Clostridium difficile is known as one of the most troublesome infections in the U.S. Each year, there are about 453,000 reported cases of Clostridium difficile infections. In 2011 alone, 29,000 of these cases resulted in fatalities.

How exotic honey helps fight Clostridium difficile

Honey has been used for centuries as food and medicine. The team of researchers performed in-vitro studies proving that unprocessed honey has antibacterial properties, which fight an array of pathogens, including Clostridium difficile.

Although the full therapeutic effect of honey has not yet been clarified, the study suggests that honey has an anti-inflammatory quality. Compared to normal honey, which derives its infection-fighting properties from its probiotic and hydrogen peroxide content, Manuka honey offers additional healing attributes. It makes this exotic honey one of the most extensively studied honeys today.

The study allowed a woman to be in full remission after the Manuka honey treatment.

In the same study, a woman who had been resistant to any improvement following a plethora of antibiotics is now in full remission after receiving Manuka honey treatment. The 71-year-old woman was the first case of Clostridium difficile infection resistant to therapy. Nonetheless, she had full symptom withdrawal after bowel lavage with diluted honey.

The patient was experiencing fecal incontinence and frequent watery stools. She had Clostridium difficile infection as evidenced by colonoscopy and laboratory examinations. Initially, the patient was given vancomycin, but diarrhea persisted during the treatment. Subsequently, management with metronidazole gave way to serious side effects.

The patient was then given Manuka honey as an alternative therapeutic intervention. She received a 300-mL endoscopic lavage with diluted Manuka honey (eight percent) as the first lavage. It was administered throughout the colon. The patient did not experience any symptoms for five days following the endoscopic lavage with honey.

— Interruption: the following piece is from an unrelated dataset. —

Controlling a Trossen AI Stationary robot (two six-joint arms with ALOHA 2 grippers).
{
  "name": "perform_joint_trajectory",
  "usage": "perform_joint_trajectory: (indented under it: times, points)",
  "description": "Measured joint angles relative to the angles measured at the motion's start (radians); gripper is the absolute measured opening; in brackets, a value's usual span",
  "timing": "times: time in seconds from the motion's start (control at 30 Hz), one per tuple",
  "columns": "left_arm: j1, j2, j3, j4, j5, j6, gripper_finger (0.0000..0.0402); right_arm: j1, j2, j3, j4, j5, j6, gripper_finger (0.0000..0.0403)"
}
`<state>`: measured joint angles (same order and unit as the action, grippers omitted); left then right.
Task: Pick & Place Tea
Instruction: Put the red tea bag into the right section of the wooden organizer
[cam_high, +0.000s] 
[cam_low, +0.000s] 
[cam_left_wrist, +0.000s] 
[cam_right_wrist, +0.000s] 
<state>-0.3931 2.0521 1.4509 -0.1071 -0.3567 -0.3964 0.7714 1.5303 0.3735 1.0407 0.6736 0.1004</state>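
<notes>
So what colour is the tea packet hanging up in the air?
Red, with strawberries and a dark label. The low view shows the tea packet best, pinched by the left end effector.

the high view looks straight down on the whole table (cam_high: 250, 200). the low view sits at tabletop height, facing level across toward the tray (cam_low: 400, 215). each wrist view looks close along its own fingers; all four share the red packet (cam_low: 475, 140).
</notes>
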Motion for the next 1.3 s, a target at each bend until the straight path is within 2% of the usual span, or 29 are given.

A second lavage was performed with 15 percent of the diluted honey introduced. After the second lavage, the patient experienced complete absence of watery stools. She did not experience any symptoms for 12 months. Furthermore, analysis did not find any traces of Clostridium difficile infection. This case confirms the therapeutic significance of lavage with Manuka honey for patients with Clostridium difficile infection resistant to therapies.

Honey is one of the most powerful healing foods on Earth. There are different studies that will support honey as a superfood and its important in fighting several diseases, offering a natural cure that chemical antibiotics can’t replicate.